Task prompt:
A word-for-word restatement of the whole listing is the expected answer.

Data for analysis:
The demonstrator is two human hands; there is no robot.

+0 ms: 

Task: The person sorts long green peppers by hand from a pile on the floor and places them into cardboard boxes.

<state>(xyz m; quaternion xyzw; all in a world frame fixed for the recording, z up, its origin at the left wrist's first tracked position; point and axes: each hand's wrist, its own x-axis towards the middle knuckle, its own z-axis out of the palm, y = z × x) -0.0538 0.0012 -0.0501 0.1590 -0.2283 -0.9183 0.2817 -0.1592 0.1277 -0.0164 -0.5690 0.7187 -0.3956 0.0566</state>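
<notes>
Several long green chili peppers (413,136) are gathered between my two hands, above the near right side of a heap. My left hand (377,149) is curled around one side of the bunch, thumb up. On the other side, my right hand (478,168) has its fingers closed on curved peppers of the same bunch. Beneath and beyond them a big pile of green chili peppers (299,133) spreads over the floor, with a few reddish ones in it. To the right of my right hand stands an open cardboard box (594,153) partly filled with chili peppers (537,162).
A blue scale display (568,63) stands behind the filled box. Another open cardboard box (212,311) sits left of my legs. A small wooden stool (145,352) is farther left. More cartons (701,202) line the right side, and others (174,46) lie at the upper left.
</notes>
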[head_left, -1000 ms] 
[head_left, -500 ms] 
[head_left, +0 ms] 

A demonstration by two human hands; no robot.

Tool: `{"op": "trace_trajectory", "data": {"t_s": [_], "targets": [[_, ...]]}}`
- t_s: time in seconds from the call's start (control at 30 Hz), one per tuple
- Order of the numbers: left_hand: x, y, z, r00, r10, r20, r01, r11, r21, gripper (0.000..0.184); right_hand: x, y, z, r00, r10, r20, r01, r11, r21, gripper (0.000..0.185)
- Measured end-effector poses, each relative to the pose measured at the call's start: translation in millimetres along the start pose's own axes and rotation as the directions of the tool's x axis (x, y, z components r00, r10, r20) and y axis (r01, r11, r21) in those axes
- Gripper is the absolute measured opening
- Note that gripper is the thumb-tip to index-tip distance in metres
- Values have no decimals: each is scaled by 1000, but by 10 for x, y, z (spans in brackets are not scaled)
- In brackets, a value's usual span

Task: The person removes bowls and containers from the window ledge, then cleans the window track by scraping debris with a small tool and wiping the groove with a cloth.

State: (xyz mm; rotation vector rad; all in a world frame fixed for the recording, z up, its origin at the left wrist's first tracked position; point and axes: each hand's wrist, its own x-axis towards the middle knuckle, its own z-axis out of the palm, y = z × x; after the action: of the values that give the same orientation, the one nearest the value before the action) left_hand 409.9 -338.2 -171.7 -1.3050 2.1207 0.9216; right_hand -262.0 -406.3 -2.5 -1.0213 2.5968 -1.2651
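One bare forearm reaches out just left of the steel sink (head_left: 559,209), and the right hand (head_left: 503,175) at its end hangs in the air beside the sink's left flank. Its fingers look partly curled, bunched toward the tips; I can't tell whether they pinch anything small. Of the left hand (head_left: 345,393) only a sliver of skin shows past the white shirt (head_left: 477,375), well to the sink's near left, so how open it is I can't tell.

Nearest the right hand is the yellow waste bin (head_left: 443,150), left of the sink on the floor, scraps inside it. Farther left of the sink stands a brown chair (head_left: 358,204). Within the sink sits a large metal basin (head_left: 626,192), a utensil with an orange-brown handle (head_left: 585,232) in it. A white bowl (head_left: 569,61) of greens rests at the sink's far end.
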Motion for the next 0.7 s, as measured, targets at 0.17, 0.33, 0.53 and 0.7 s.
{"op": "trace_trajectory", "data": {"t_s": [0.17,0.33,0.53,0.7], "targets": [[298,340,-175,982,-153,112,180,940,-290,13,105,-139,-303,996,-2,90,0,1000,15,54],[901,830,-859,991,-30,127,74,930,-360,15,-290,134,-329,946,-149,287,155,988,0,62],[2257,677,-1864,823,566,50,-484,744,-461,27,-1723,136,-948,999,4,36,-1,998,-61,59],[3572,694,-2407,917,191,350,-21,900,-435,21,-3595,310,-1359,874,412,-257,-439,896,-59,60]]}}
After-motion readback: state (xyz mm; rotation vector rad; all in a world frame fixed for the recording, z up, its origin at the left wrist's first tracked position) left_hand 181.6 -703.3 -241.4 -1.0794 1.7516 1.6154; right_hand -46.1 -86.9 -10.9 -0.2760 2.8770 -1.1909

Result of this exercise:
The demonstrator is two human hands; there is no robot.

+0 ms: 

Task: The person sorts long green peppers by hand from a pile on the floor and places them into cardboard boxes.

<state>(xyz m; quaternion xyzw; all in a world frame fixed for the recording, z up, its origin at the left wrist's first tracked position; point and axes: each hand's wrist, its own x-axis towards the middle knuckle, its own z-axis out of the palm, y = z × x) -0.0538 0.0012 -0.0501 0.1590 -0.2283 -0.9183 0.2817 -0.1592 0.1277 -0.0164 -0.5690 0.7187 -0.3956 0.0566</state>
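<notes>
Several long green chili peppers (413,136) are gathered between my two hands, above the near right side of a heap. My left hand (377,149) is curled around one side of the bunch, thumb up. On the other side, my right hand (478,168) has its fingers closed on curved peppers of the same bunch. Beneath and beyond them a big pile of green chili peppers (299,133) spreads over the floor, with a few reddish ones in it. To the right of my right hand stands an open cardboard box (594,153) partly filled with chili peppers (537,162).
A blue scale display (568,63) stands behind the filled box. Another open cardboard box (212,311) sits left of my legs. A small wooden stool (145,352) is farther left. More cartons (701,202) line the right side, and others (174,46) lie at the upper left.
</notes>
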[head_left, -1000 ms] 
[head_left, -500 ms] 
[head_left, +0 ms] 

A demonstration by two human hands; no robot.

Tool: `{"op": "trace_trajectory", "data": {"t_s": [_], "targets": [[_, ...]]}}`
- t_s: time in seconds from the call's start (control at 30 Hz), one per tuple
- Order of the numbers: left_hand: x, y, z, r00, r10, r20, r01, r11, r21, gripper (0.000..0.184); right_hand: x, y, z, r00, r10, r20, r01, r11, r21, gripper (0.000..0.185)
- Measured end-effector poses, each relative to the pose measured at the call's start: translation in millimetres along the start pose's own axes and rotation as the directions of the tool's x axis (x, y, z components r00, r10, r20) and y axis (r01, r11, r21) in those axes
- Gripper is the absolute measured opening
- Note that gripper is the thumb-tip to index-tip distance in metres
- Values have no decimals: each is scaled by 1000, but by 10 for x, y, z (spans in brackets are not scaled)
- In brackets, a value's usual span

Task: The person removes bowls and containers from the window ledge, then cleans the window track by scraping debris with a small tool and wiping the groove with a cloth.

State: (xyz mm; rotation vector rad; all in a world frame fixed for the recording, z up, its origin at the left wrist's first tracked position; point and axes: each hand's wrist, its own x-axis towards the middle knuckle, its own z-axis out of the palm, y = z × x; after the action: of the values that give the same orientation, the one nearest the value before the action) left_hand 409.9 -338.2 -171.7 -1.3050 2.1207 0.9216; right_hand -262.0 -406.3 -2.5 -1.0213 2.5968 -1.2651
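One bare forearm reaches out just left of the steel sink (head_left: 559,209), and the right hand (head_left: 503,175) at its end hangs in the air beside the sink's left flank. Its fingers look partly curled, bunched toward the tips; I can't tell whether they pinch anything small. Of the left hand (head_left: 345,393) only a sliver of skin shows past the white shirt (head_left: 477,375), well to the sink's near left, so how open it is I can't tell.

Nearest the right hand is the yellow waste bin (head_left: 443,150), left of the sink on the floor, scraps inside it. Farther left of the sink stands a brown chair (head_left: 358,204). Within the sink sits a large metal basin (head_left: 626,192), a utensil with an orange-brown handle (head_left: 585,232) in it. A white bowl (head_left: 569,61) of greens rests at the sink's far end.
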Motion for the next 0.7 s, as measured, targets at 0.17, 0.33, 0.53 and 0.7 s.
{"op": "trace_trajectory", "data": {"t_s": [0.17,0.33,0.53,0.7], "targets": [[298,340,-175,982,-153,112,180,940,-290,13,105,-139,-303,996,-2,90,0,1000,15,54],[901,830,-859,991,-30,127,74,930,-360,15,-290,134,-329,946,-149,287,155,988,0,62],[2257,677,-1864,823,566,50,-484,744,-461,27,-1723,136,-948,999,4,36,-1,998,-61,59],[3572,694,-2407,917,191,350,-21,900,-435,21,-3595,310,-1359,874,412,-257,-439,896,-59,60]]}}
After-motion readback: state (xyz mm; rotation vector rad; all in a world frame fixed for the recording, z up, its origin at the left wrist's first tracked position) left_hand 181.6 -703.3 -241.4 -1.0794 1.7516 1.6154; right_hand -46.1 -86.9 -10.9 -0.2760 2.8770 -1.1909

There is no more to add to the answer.